Questions, Constructors and Card Games
Author: Maria Violaris
Date posted: 12 Dec 2023
Recounting the Cocconato Constructor Theory Workshop 2023
At 1pm on 23rd August 2023, the particles of an EasyJet Airbus A320 plane were stationed at the Bristol airport runway. Over the next 125 minutes, the particles all rose up 35,000 feet, floated across the European skies to Northern Italy and settled at the Milan airport runway.
At 1pm on 23rd August 2023, I was stationed at the Bristol airport runway. The laws of nature are such that flying from one location on Earth to another is possible. Hence, we can create reliable flying machines, such as the Airbus A320 which flew me from Bristol to Milan.
Which version is a better explanation for how I got to Milan?

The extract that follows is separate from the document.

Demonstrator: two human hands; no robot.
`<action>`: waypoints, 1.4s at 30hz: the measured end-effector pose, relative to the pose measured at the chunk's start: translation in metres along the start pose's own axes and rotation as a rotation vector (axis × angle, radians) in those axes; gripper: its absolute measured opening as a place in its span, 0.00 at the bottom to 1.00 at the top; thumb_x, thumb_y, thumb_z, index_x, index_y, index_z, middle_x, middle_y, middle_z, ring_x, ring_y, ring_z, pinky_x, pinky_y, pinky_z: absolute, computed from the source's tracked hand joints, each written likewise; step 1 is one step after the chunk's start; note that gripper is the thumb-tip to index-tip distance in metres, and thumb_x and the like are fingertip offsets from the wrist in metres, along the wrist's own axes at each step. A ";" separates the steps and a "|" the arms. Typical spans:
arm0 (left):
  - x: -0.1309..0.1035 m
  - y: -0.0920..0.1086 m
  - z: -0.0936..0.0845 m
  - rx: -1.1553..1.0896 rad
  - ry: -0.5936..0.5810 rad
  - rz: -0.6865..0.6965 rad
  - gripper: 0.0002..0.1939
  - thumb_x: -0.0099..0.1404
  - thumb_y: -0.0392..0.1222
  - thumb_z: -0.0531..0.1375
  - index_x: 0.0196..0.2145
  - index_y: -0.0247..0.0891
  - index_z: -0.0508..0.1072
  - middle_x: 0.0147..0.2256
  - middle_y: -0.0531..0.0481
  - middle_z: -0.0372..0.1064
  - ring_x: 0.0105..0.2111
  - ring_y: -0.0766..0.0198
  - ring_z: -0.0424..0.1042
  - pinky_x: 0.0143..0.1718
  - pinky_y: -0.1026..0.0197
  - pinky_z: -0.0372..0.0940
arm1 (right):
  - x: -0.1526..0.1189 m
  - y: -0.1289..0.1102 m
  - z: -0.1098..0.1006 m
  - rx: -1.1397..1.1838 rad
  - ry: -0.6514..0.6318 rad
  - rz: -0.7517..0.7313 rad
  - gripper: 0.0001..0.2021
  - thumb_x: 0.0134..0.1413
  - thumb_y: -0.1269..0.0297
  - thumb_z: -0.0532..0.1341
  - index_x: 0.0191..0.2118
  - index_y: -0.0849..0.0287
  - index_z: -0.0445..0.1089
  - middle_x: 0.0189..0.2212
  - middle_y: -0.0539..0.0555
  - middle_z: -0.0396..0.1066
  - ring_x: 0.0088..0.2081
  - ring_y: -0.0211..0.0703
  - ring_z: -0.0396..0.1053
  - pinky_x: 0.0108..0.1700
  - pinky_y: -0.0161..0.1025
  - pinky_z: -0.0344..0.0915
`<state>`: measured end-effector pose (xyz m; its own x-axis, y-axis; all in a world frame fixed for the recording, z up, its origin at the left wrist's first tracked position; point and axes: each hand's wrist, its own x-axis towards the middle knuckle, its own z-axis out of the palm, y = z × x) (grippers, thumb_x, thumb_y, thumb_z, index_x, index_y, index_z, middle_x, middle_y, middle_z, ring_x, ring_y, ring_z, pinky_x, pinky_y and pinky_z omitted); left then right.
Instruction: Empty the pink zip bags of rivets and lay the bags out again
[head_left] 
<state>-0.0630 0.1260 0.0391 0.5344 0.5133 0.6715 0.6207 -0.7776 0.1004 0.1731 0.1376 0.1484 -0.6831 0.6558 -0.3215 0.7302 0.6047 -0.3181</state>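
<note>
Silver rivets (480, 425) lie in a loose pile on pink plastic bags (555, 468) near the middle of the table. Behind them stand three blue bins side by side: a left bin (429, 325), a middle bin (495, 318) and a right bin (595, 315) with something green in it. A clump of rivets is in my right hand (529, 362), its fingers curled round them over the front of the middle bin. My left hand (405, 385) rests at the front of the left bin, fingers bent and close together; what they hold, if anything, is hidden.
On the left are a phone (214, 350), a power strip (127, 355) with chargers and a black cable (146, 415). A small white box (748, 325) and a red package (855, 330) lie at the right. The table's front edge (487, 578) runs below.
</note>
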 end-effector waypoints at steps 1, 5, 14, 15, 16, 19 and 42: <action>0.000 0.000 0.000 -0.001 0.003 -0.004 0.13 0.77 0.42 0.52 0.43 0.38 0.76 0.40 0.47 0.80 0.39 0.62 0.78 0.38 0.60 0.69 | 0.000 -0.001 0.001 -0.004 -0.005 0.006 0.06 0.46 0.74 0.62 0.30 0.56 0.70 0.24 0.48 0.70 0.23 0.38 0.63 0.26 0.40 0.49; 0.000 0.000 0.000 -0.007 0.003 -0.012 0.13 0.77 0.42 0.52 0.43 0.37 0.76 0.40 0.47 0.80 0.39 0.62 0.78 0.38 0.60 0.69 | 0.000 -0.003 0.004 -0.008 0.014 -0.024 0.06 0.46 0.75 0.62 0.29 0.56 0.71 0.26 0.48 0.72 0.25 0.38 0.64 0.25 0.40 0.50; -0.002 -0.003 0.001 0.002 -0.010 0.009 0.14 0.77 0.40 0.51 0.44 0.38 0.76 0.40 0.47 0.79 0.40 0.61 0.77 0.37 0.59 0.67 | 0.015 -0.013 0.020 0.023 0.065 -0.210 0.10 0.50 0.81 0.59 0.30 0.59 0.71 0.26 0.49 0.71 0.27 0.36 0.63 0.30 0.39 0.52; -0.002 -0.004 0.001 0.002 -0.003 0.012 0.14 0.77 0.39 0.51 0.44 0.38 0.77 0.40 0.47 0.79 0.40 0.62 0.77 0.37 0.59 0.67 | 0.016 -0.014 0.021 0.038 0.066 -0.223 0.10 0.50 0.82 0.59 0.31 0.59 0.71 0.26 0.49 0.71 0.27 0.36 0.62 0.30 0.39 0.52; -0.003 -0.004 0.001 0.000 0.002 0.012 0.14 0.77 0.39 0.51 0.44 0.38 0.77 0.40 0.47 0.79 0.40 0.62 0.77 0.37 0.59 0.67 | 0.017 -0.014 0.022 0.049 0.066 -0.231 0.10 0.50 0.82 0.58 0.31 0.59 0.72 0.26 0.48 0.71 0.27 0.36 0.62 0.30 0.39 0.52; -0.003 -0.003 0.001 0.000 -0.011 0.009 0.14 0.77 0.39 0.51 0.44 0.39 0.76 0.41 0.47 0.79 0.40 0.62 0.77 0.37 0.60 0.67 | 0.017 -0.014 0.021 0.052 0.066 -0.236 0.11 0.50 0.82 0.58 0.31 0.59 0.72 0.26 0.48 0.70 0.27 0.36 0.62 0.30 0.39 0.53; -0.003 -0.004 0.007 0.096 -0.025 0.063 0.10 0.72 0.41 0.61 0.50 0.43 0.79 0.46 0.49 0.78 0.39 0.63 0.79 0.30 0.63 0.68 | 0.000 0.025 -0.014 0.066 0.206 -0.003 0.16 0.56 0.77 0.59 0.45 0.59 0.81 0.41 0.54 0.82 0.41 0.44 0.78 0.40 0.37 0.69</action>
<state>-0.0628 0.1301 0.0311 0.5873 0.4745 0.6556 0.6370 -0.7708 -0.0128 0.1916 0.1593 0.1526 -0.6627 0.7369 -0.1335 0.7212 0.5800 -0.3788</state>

The first explains the flight using dynamical laws, which tell us how systems change over time, determining how the particles of the plane moved. The second uses principles about what is possible and impossible, which tell us what can and cannot be made to happen, hence whether or not plane flight is possible. The recently proposed Constructor Theory aims to reformulate physical laws using these far-reaching principles of possibility.
Upon landing in Italy, I gathered with colleagues at the beautiful Piedmont village of Cocconato, where we had a workshop discussing research in Constructor Theory (CT). So far, CT has helped generalise our theories of information, computing and thermodynamics, and given insights into future theories such as quantum gravity. As the locals played cards, we played with flipcharts: discussing the open problems with CT, including its application to quantum mechanics, cosmology and the theory of universal constructors.
Computers to Constructors
In CT, a reliable machine for performing a possible task is called… a constructor! A plane is a constructor for flying; a deck of cards is a constructor for playing card games; Microsoft Word is a constructor for writing blogs like this one.
During the workshop, we discussed how a constructor’s defining properties may be analogous to a computer. A computation is anything that can be performed using a universal computer; similarly, construction tasks are anything that can be performed using a universal constructor. Such a machine could perform any possible task, when programmed with the right knowledge. A universal constructor would unify the tasks implemented by everything from heat engines to enzymes and kettles.
Inspiration from computability could help with current research in applying CT to quantum thermodynamics. Existing measures for deterioration and errors from complexity theory and computer science could lend insight into analogous properties of construction tasks. This could help explain the nature of thermodynamic quantities such as entropy. Famously problematic and vaguely defined in the traditional conception of physics, entropy is an emergent quantity in CT rather than a fundamental one.
I have been thinking about this problem for a while now; and it has led me to discover a new way to quantify irreversibility, in terms of how hard it is for a constructor to perform a task in a forward direction as opposed to a backward direction. This irreversibility relies on the fundamental difference between allowed trajectories (anything allowed by the laws of physics) and possible tasks (any physical transformation that can be done reliably). Investigating how constructors compare to computers could uncover quantitative connections between this irreversibility and the traditional conception of entropy.
Testing quantum gravity across space and time
As well as generalising computations, CT gives a powerful generalisation of the laws of physics. Its principles are conjectured to hold for future theories that will one day replace quantum mechanics, so we can investigate those theories even before discovering their dynamical laws. Using just two principles, the copyability of information (“interoperability”) and the independence of isolated systems (“locality”), Chiara Marletto and Vlatko Vedral recently devised a thought experiment to test whether gravity has quantum features, involving two masses getting entangled.
This test is very challenging experimentally, leading them to develop an alternative proposal with Giuseppe Di Pietra. This has just one mass, evolving in time. Instead of locality, this test uses a conservation law, such as energy conservation.
We discussed an intriguing correspondence between these proposals: does the conservation law somehow correspond to time in an analogous way to how locality is a property of space? Such a connection could reveal underlying structure between time, space and our most fundamental laws.
Crazy questions… or constructors for future discoveries?
The questions kept flowing like Piedmont wine: how else could we make the test for quantum gravity more experimentally viable? Can we apply it to loop quantum gravity or string theory? How do conservation laws such as energy hold exactly in the many-worlds theory of quantum mechanics? Could we imagine a machine that tests for imaginary numbers? What can Constructor Theory tell us about the cosmological fine-tuning problem, where the richness of our universe appears sensitive to slight changes in its properties?
By the end of our visit to Cocconato, the particles in our minds had explored a vast range of configurations that they had never traced before. Perhaps they were simply evolving according to the dynamical laws governing molecules in our brains, as they interact with sensory signals from the particles in our eyes and ears. Or perhaps, like the Airbus 320 was a constructor for taking me from Bristol to Milan, our trip was a constructor for the task of creating new ideas… with our discussions catalysing sequences of better and better explanations for unsolved problems at the core of fundamental physics.